### Your objective
Starting with the line that contains "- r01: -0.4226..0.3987" and stopping after the line that contains "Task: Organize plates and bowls", copy the entries below exactly. Include nothing else.

(Beginning of Records provided)

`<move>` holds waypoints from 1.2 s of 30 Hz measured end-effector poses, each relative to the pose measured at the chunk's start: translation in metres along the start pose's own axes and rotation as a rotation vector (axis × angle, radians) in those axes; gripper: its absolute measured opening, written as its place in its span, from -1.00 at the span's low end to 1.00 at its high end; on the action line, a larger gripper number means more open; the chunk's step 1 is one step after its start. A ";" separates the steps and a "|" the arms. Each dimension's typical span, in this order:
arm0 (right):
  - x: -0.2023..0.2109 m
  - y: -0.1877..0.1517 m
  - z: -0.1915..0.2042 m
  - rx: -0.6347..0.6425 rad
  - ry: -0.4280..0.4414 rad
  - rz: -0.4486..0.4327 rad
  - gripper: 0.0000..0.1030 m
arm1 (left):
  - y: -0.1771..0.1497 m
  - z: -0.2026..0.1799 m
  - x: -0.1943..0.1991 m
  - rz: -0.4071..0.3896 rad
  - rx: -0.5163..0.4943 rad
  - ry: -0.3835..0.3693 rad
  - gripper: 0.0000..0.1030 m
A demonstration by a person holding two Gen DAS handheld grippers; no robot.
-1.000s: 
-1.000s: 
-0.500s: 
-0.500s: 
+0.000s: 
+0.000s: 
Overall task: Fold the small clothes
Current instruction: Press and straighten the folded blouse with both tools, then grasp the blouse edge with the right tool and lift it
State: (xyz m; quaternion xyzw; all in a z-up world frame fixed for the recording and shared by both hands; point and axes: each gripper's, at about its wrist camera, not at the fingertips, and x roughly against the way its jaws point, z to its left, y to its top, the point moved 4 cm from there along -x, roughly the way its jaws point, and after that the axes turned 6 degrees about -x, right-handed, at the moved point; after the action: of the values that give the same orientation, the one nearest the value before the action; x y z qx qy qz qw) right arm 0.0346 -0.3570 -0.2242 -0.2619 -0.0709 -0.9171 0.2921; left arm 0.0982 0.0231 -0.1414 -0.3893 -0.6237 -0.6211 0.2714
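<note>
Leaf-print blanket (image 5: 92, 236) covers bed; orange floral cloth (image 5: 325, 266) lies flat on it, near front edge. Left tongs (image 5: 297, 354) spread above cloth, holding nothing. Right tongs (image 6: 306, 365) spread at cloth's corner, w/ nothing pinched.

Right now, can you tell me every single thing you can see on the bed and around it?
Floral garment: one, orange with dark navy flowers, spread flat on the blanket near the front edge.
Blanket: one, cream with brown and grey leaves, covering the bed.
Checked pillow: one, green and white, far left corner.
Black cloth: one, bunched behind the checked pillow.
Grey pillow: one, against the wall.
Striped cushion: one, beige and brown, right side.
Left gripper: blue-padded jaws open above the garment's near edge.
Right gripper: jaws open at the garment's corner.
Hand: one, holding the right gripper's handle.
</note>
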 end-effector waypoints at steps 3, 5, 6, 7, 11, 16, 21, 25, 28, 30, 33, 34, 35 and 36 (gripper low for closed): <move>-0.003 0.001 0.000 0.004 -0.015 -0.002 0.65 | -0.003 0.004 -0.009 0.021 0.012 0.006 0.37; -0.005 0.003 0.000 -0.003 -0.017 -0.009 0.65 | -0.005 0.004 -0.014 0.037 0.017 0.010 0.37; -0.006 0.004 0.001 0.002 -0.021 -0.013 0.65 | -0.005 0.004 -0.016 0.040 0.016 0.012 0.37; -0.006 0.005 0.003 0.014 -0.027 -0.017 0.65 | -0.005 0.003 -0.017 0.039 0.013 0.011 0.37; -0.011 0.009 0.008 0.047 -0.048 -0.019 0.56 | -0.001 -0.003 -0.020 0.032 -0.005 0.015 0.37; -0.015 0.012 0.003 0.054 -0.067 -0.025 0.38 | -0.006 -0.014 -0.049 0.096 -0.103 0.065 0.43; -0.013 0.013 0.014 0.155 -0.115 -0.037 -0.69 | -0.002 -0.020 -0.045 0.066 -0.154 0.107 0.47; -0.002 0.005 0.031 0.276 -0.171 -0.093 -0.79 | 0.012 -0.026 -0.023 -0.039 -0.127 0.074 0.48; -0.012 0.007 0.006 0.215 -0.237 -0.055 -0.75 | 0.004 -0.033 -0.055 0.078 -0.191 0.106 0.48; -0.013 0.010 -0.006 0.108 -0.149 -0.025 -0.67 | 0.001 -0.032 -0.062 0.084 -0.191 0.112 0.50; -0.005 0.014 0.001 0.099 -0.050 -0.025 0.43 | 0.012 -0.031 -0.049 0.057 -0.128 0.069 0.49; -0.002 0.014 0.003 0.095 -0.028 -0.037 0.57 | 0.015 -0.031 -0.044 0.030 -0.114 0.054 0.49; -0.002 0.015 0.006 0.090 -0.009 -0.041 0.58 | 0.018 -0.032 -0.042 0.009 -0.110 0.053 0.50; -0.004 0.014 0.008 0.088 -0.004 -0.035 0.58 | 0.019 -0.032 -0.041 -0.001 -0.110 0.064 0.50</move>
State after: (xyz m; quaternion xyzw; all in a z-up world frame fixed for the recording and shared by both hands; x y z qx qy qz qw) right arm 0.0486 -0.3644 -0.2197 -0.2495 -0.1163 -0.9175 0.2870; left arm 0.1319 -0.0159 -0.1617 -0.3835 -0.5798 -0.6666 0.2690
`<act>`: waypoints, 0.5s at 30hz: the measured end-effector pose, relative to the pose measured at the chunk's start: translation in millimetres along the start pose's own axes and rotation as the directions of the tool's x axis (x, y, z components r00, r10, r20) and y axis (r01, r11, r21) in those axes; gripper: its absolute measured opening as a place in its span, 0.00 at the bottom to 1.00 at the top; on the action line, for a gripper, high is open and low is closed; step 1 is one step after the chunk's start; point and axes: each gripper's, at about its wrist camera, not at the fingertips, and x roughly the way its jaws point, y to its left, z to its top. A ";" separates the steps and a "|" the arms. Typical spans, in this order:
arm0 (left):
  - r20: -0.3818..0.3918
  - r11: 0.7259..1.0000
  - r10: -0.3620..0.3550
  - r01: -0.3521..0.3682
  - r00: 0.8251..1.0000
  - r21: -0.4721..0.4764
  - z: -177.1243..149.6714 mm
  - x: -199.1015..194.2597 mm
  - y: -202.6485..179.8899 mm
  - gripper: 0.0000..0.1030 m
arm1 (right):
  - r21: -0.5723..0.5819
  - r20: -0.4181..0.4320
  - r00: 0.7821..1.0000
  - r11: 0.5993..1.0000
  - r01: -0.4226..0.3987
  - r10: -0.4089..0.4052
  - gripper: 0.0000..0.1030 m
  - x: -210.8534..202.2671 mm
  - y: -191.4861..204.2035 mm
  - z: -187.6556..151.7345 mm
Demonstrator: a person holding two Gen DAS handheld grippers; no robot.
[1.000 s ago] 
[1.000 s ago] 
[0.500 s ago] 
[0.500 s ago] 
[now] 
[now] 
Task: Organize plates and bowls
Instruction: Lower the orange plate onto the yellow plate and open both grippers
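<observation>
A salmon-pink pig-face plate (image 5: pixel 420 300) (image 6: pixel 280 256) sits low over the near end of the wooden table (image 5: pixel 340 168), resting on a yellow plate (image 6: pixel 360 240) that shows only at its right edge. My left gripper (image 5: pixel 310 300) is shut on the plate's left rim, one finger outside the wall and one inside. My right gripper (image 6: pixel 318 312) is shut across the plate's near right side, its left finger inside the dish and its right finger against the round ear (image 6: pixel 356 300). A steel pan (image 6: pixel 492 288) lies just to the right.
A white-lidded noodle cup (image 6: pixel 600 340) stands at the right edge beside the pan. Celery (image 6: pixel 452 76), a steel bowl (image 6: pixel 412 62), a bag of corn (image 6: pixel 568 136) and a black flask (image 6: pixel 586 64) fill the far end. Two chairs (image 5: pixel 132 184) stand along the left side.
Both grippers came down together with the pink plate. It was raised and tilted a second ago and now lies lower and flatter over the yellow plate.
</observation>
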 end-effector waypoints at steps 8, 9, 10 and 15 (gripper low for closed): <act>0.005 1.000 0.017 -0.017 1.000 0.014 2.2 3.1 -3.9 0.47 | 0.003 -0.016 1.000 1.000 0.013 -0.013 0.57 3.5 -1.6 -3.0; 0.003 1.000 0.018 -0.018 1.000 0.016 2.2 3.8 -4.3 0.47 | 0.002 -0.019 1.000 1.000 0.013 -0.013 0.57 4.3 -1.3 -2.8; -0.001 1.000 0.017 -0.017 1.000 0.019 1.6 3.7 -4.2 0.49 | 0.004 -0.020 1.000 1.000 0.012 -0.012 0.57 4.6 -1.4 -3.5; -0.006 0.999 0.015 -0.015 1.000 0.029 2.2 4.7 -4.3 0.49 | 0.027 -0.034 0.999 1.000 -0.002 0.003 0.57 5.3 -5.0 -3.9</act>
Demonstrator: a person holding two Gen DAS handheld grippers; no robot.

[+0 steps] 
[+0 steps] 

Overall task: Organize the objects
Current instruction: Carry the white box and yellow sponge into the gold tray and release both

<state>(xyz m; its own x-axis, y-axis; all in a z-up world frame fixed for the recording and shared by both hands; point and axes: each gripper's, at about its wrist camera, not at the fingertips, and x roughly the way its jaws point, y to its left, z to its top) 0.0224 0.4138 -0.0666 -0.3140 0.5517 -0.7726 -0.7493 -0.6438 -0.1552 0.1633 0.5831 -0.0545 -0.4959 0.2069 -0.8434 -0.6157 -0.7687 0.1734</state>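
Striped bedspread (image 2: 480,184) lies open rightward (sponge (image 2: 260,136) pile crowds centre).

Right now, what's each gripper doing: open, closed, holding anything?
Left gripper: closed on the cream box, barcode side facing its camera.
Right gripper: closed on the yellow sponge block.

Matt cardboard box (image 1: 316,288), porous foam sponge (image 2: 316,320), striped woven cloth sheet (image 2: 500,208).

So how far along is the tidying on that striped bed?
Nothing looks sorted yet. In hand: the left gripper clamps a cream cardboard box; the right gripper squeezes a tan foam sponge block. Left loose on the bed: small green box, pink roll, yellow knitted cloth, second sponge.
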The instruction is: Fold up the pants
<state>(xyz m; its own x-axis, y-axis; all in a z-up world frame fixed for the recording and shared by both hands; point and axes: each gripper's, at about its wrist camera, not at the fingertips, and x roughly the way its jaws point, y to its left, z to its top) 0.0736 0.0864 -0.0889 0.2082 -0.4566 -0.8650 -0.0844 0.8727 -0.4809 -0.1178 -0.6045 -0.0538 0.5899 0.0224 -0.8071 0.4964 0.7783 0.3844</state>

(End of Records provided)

### Reply
  - r01: -0.4226..0.3987
  - r10: -0.4089..0.4052
  - gripper: 0.0000..0.1030 m
  - x: -210.8534..202.2671 mm
  - y: -191.4861..204.2035 mm
  - z: -187.6556..151.7345 mm
Demonstrator: a person holding two Gen DAS handheld grippers; no robot.
[1.000 s ago] 
[1.000 s ago] 
[0.500 s ago] 
[0.500 s ago] 
[now] 
[now] 
Task: Organize plates and bowls

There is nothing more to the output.